Operationally, the REIT’s high quality and defensive portfolio delivered strong results including 5.1% same property NOI (“SPNOI”) growth (see Exhibit 3) on a year over year basis. The REIT’s portfolio occupancy of 96% is underpinned by a weighted average lease expiry of 13.5 years and 83% of leases are subject to rent indexation. With a portfolio comprising more than 2,000 tenants the REIT’s cash flow is highly diversified across its 231 properties.

Overall Highlights:

  • Q2 2023 revenue of $126.5M up 12.5% YOY;
  • Q2 2023 AFFO of $0.13 per unit (see Exhibit 2).

Real Estate

  • Q2 2023 Same Property NOI increased by 5.1% on a year over year basis, driven primarily by annual rent indexation (see Exhibit 3);
  • Strong portfolio occupancy of 96% consistent with last quarter;
  • Weighted average lease expiry of 13.5 years is underpinned by healthcare infrastructure.

Asset Management

  • Total assets under management (“AUM”) was up 1% on a year over year basis to $10.3 billion;
  • Net asset value (“NAV”) per unit decreased by 4.6% to $12.55 (see Exhibit 4) compared to March 31, 2023. The decrease is predominantly due to cap rate expansion of 14 bps to 5.6%

_____________________________

1 

These are not measures recognized under IFRS and do not have standardized meanings prescribed by IFRS. Further, the REIT’s definitions of AFFO and FFO differ from those used by other similar real estate investment trusts, as well from the definitions recommended by REALpac.
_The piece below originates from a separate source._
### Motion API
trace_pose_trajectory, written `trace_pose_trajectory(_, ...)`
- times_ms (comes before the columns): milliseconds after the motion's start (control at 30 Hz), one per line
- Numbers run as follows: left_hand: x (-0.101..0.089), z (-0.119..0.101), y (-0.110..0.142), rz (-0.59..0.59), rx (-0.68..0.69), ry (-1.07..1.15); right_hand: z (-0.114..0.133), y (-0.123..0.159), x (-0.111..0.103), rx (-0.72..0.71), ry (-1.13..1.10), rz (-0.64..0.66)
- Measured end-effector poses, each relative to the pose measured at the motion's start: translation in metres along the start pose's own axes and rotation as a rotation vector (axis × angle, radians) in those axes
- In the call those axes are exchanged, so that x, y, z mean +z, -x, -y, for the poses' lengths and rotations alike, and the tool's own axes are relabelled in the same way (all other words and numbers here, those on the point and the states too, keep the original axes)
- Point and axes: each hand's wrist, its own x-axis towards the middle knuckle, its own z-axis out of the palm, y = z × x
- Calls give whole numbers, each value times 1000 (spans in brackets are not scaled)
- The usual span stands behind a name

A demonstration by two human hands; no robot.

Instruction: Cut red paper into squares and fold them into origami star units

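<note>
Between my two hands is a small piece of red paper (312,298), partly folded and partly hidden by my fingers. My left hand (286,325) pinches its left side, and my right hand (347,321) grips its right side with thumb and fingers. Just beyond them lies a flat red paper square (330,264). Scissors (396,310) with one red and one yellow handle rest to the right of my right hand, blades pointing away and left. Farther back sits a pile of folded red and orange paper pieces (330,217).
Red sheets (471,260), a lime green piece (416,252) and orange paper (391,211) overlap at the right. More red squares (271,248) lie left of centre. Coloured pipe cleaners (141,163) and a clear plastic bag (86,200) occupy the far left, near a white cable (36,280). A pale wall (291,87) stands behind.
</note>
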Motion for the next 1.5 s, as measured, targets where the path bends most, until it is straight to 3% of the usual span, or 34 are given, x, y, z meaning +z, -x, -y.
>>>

See “Non-IFRS Financial Measures”, Exhibit 1 and Exhibit 2.


Investments

  • Total capital deployed in fee bearing vehicles is $5.8 billion up 3.6% year over year;
  • Consolidated Debt to Gross Book Value Including Convertible Debentures of 50.8% has increased by 80 bps on a quarter over quarter basis.
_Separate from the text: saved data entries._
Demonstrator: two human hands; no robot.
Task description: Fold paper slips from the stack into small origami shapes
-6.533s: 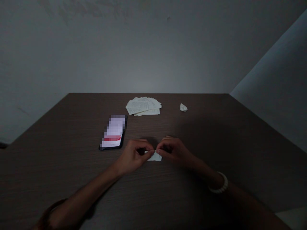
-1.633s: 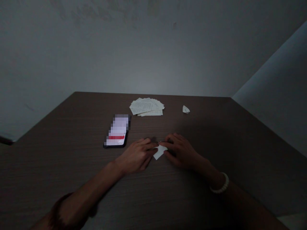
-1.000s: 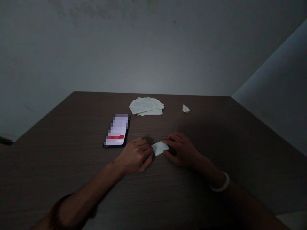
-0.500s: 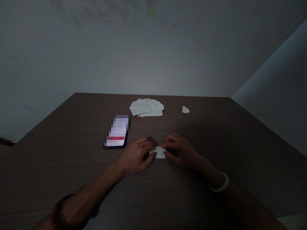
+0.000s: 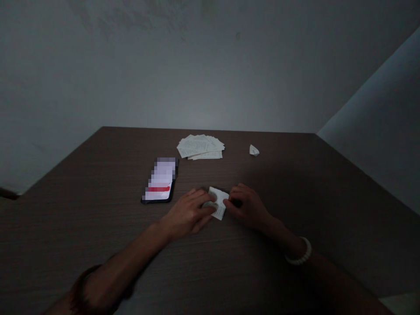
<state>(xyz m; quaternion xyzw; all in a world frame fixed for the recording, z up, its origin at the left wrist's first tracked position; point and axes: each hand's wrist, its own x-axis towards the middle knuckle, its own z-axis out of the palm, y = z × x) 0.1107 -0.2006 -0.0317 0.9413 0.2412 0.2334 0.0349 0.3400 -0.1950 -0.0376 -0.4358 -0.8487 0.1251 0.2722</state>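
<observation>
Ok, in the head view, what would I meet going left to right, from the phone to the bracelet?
Phone → left hand → small paper → right hand → bracelet.

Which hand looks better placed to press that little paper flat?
Probably the left hand: its spread fingers reach over the paper, while the right hand is just at the right edge.

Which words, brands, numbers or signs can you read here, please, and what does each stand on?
No text is readable.
Small paper sheet: printed lines, too small and blurred.
Pile of paper slips: rows of print, too small.
Phone: screen pixelated, unreadable.
Folded paper piece: any marks too small.
</observation>
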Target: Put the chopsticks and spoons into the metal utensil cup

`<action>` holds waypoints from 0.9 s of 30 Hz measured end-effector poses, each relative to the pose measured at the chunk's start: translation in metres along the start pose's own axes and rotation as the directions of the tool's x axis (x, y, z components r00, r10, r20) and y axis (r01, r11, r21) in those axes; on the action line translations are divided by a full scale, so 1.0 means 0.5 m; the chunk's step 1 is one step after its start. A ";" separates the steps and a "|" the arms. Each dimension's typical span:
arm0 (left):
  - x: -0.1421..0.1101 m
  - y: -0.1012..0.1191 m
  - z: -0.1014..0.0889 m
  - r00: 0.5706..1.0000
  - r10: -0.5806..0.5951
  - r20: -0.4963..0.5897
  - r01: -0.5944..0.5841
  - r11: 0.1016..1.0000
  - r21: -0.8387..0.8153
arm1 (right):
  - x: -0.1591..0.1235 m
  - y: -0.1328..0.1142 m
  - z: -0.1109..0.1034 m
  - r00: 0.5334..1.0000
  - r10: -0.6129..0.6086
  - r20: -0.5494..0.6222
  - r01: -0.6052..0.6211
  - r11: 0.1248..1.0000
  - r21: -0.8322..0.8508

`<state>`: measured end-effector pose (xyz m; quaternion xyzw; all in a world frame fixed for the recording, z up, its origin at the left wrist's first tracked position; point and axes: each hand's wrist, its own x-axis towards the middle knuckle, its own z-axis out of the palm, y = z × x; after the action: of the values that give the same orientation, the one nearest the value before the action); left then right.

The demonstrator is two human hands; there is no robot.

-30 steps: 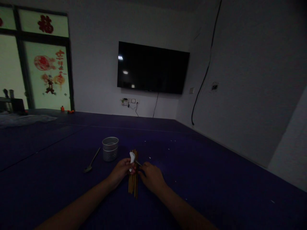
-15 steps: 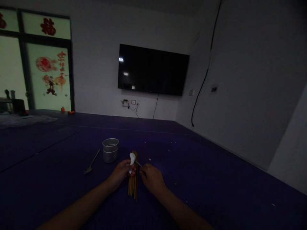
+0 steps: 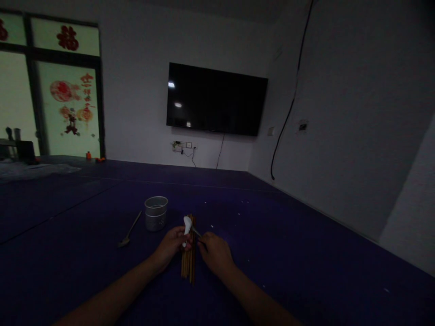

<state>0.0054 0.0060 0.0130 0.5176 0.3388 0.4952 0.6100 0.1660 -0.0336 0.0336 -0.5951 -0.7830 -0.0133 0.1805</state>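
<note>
My left hand (image 3: 173,243) is closed around the handle of a white soup spoon (image 3: 187,222), its bowl pointing up and away from me. In my right hand (image 3: 215,251) is a slim metal utensil (image 3: 196,232). Its tip comes close to the white spoon; the dim light hides its exact kind and whether the two touch. Beneath both hands a bundle of wooden chopsticks (image 3: 188,267) lies lengthwise on the dark blue-purple table (image 3: 292,267). Left of the chopsticks stands a grey metal cup (image 3: 156,215). Further left rests a metal spoon (image 3: 128,237), bowl towards me.
Small white scraps (image 3: 212,226) dot the table to the right of my hands. At the far left lies crumpled clear plastic (image 3: 37,170), near small orange items (image 3: 89,155). A black cable (image 3: 285,122) hangs down the right wall, and a television (image 3: 217,99) hangs ahead.
Almost nothing differs. Both hands stay over the chopsticks with the same grips, and the cup and metal spoon rest where they were.
</note>
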 end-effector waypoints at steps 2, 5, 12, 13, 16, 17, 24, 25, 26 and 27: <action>0.002 -0.002 -0.001 1.000 0.012 0.007 -0.012 1.000 -0.007 | 0.000 0.000 -0.001 1.000 -0.002 -0.003 0.002 1.000 0.003; 0.003 -0.004 -0.003 1.000 0.021 0.018 -0.021 1.000 -0.016 | 0.000 0.000 -0.001 1.000 -0.004 0.000 0.004 1.000 0.005; 0.000 -0.002 -0.002 1.000 0.000 0.010 0.000 1.000 -0.005 | 0.002 0.002 0.002 1.000 -0.006 0.023 0.006 1.000 -0.008; 0.000 -0.002 -0.001 1.000 -0.001 0.011 0.001 1.000 -0.007 | 0.002 0.002 0.002 1.000 -0.005 0.023 0.005 1.000 -0.006; 0.000 0.001 0.000 1.000 0.002 0.019 -0.002 1.000 -0.007 | 0.000 0.003 0.003 1.000 -0.009 0.010 0.009 1.000 0.001; 0.000 0.002 0.000 1.000 0.004 0.022 -0.004 1.000 -0.008 | 0.000 0.003 0.004 1.000 -0.011 0.006 0.011 1.000 0.001; -0.002 0.003 0.000 1.000 0.000 0.020 0.000 1.000 -0.014 | 0.001 0.004 0.006 1.000 -0.030 -0.006 0.030 0.999 0.013; -0.002 0.002 0.000 1.000 0.001 0.020 -0.001 1.000 -0.012 | 0.001 0.004 0.005 1.000 -0.030 -0.002 0.030 0.999 0.012; -0.002 0.002 -0.001 1.000 0.003 0.022 -0.003 1.000 -0.010 | 0.001 0.004 0.005 1.000 -0.030 0.003 0.030 1.000 0.010; -0.002 0.002 -0.002 1.000 0.004 0.025 -0.004 1.000 -0.008 | 0.001 0.004 0.005 1.000 -0.029 0.008 0.029 1.000 0.008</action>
<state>0.0042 0.0055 0.0136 0.5220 0.3281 0.4914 0.6152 0.1670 -0.0318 0.0313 -0.5829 -0.7924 -0.0104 0.1797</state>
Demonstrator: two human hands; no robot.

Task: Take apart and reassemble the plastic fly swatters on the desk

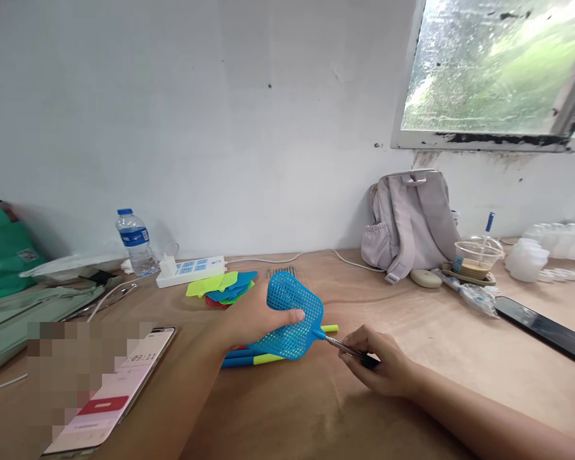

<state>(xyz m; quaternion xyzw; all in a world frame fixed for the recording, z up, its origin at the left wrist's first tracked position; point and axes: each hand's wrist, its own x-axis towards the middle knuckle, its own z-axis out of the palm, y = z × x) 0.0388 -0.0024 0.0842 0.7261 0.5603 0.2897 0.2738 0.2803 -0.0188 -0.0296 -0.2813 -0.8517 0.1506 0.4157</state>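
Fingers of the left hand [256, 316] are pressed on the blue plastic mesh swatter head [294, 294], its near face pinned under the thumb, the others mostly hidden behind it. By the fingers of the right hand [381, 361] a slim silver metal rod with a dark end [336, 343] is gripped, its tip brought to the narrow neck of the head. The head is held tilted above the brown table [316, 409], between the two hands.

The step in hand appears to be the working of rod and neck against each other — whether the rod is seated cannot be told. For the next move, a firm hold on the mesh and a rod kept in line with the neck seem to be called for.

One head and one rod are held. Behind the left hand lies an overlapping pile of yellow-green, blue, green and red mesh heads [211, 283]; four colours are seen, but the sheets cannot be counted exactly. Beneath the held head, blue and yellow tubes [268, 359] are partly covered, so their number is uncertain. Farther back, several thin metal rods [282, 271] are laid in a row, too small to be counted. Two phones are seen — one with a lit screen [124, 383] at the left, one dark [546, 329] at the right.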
Commenting on the quarter, Craig Mitchell, Northwest’s Interim CEO, said the following:

“These operational results demonstrate Northwest’s stability and resilience in a challenging environment with rising interest rates and inflation. Our strong fundamentals as a global asset manager with specialized expertise in healthcare real estate underscore this position.”

Other Updates

  • Settlement Agreement with Australian Unity Funds Management (AUFM): As announced on July 10, 2023, the REIT has entered into a settlement agreement to end litigation against Australian Unity Funds Management (“AUFM”). As part of the settlement, AUFM and other Australian Unity entities have agreed to work in good faith to assist the REIT and its affiliates to divest their units in AUHPT by the end of 2023. To date, the REIT has sold A$67.2 million.
  • UK Portfolio: The UK portfolio continues to perform well with year over year source currency SPNOI up 4.6% and occupancy was steady at 100%. Moreover, operator performance at the REIT’s hospitals continues to be strong. Northwest believes in the attractiveness of the UK healthcare real estate market and its diversified portfolio of hospitals. The REIT will continue to actively consider strategic opportunities in respect of the UK real estate market and its existing UK properties portfolio.
  • Capital Recycling: The healthcare real estate market continues to adapt to changes in global interest rates while bid-ask spreads are beginning to converge and transaction volumes are normalizing. The REIT remains highly disciplined with respect to capital deployment – acquisition volume was nil in the quarter. The REIT’s ~$340 million non-core asset sale program continues to advance. To date, the REIT completed sales totalling $74.2 million. An additional ~$93 million of assets are under conditional letters of intent for sale.
  • Balance Sheet Initiatives: As at June 30, 2023, the REIT reported Debt to Gross Book Value (including Convertible Debentures) of 50.8% and 58.0% on a consolidated and proportionate basis, respectively. Strengthening the balance sheet is a high priority for the REIT.
    • On April 27, 2023, the REIT issued $86.3 million of convertible debentures with a 7.75% coupon that matures on April 30 2028. Net proceeds of the transaction were used to repay short-term variable rate debt with a weighted average interest rate of 9.3%.
    • Post quarter-end, the REIT enhanced liquidity by $175 million by completing the following:
      • Finalization of a $50 million, non-revolving, credit facility from its Canadian banking syndicate.
      • Extension of the maturity date of its $125 million revolving unsecured credit facility by one year to November 2024.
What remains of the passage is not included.